Posted Jan 2, 2013 21:46 UTC (Wed) by kjp (subscriber, #39639)
Parent article: The Tux3 filesystem returns

This was a nice read... anything involving ACID makes me happy (er, that sounds bad), but I missed a key point somehow. Are you writing data blocks once or twice (once to redo log, then much later check pointed somewhere else?)

It does seem an awful lot like a RDBMS. But even postgres has some quirks, like indexes never shrinking, vacuum sometimes always running in the background and thus taking forever to free up space on large tables... so your blurb about 'defragmentation' made me realize that for open source projects, zero-admin-maintenance is certainly a very high goal. Cheers.

(Log in to post comments)

The Tux3 filesystem returns

Posted Jan 2, 2013 23:11 UTC (Wed) by moltonel (subscriber, #45207) [Link]

It took postgres a lot of time, but vacuum-related annoyances get fixed one by one with each release, to the point that it is now pretty much troublefree. Hopefully tux3 can progress in a similar fashion. Good luck !

The Tux3 filesystem returns

Posted Jan 3, 2013 0:52 UTC (Thu) by butlerm (guest, #13312) [Link]

Most databases have to deal with multiple independent transactions, where most filesystems, thankfully, do not. A couple of decades ago almost every database out there would acquire page locks that would block all other page access until the locking transaction was committed.

You can just imagine if access to a directory stalled because another pending transaction had an uncommitted modification to the same directory. Or if pending additions to a directory had to be invisible to other readers, data writes had to be invisible to other readers until committed and so on. There are ways to solve that problem in database system design, but fortunately filesystems generally speaking don't have to deal with it.

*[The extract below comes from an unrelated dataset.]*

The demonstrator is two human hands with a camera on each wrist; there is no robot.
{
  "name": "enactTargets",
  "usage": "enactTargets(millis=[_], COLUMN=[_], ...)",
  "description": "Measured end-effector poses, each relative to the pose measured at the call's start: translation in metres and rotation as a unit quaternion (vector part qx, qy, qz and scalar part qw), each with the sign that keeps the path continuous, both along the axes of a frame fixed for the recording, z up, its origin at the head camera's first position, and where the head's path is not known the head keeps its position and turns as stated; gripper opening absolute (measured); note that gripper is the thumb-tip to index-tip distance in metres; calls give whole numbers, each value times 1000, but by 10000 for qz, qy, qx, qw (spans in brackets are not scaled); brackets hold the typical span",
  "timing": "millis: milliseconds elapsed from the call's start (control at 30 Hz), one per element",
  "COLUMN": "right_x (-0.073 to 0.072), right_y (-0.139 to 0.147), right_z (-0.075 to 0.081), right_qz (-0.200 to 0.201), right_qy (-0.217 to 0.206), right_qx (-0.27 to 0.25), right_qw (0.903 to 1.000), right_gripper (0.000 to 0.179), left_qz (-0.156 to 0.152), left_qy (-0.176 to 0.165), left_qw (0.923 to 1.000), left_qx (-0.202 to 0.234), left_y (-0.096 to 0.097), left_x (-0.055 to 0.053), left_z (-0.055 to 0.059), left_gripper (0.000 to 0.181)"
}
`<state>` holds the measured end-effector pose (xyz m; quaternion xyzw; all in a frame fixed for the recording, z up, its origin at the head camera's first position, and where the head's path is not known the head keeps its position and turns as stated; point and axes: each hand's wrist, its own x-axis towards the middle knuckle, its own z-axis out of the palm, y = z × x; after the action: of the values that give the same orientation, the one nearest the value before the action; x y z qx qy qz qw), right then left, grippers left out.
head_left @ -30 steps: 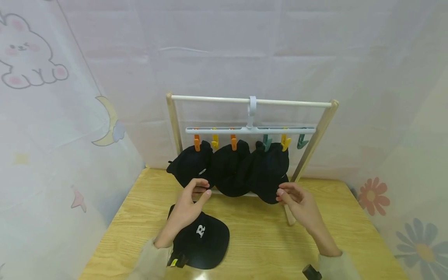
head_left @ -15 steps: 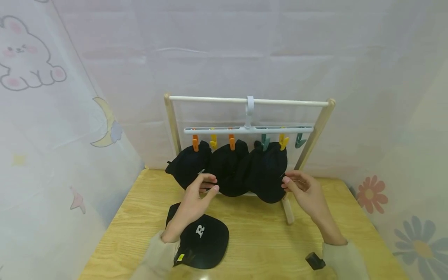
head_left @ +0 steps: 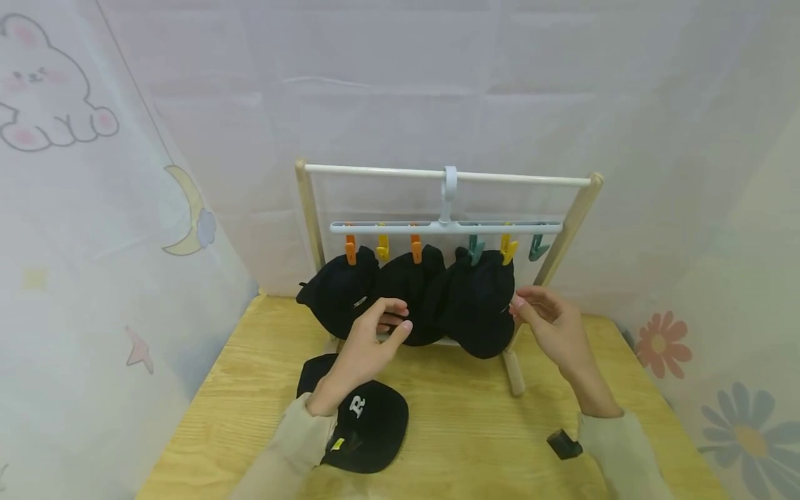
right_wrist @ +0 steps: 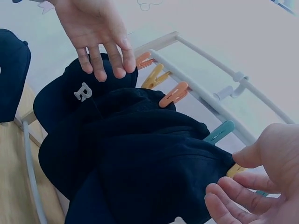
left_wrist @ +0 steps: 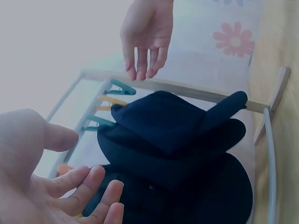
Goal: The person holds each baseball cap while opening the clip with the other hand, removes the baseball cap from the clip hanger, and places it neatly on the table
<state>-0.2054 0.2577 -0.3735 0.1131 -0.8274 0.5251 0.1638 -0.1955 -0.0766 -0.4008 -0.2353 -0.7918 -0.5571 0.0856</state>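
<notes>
Three black baseball caps hang overlapping in a row at the centre of the head view, brims down, pinned along their upper edges by orange, yellow and teal clips. The left hand is in front of the row, just left of centre, its fingers released and loosely bent round nothing; the right hand is level with the rightmost cap's edge, its fingers likewise released, though whether a tip brushes the cloth I cannot tell. For handling the row well, a light touch seems best: take a brim between thumb and fingertips, ease it forward or sideways, and let go before the clip takes any pull. The overlap means a tug on one cap could drag its neighbour, so steadying the next one with the other hand would help. The white hanger is carried by a single hook on the rail of the drying rack, so it would probably swing if both sides were not moved evenly. Towards the lower left, the cap with the white R lies on the bench, partly beneath the left forearm, which should stay lifted clear of it.
</notes>
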Motion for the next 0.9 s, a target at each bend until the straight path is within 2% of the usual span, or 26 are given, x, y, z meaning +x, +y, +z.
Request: enactTargets(millis=[167,300,567,900], right_x=[-5,-10,-18,-25], right_y=[-1,-3,-8,-11], right_z=[5,8,13,20], right_qz=[-126,-152,-247,-424], right_qy=[79,329,596,687], right_qx=[166,125,-222,-1], right_qw=[9998,9993,9977,9967], right_gripper=[38,38,36,40], left_qz=[-47,-102,-182,-287], left_qy=[179,350,321,324], left_qw=[9998,9993,9993,9991], left_qx=[-79,-104,-85,-22], left_y=[13,19,26,38], left_x=[-5,-6,-11,-17], left_z=[5,9,13,16], left_gripper=[35,36,39,39])
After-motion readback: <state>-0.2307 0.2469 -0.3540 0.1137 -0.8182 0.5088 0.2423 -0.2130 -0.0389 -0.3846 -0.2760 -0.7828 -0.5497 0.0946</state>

The Tux3 filesystem returns

Posted Jan 3, 2013 8:11 UTC (Thu) by daniel (subscriber, #3181) [Link]

Filesystems actually do need to deal with multiple independent transactions because of shared resources like bitmaps and the inode table. We need to ensure that for each delta the bitmaps exactly match the file data and directory entries exactly match the inode table, and do that without holding long duration, performance killing locks.

The Tux3 filesystem returns

Posted Jan 3, 2013 16:33 UTC (Thu) by butlerm (guest, #13312) [Link]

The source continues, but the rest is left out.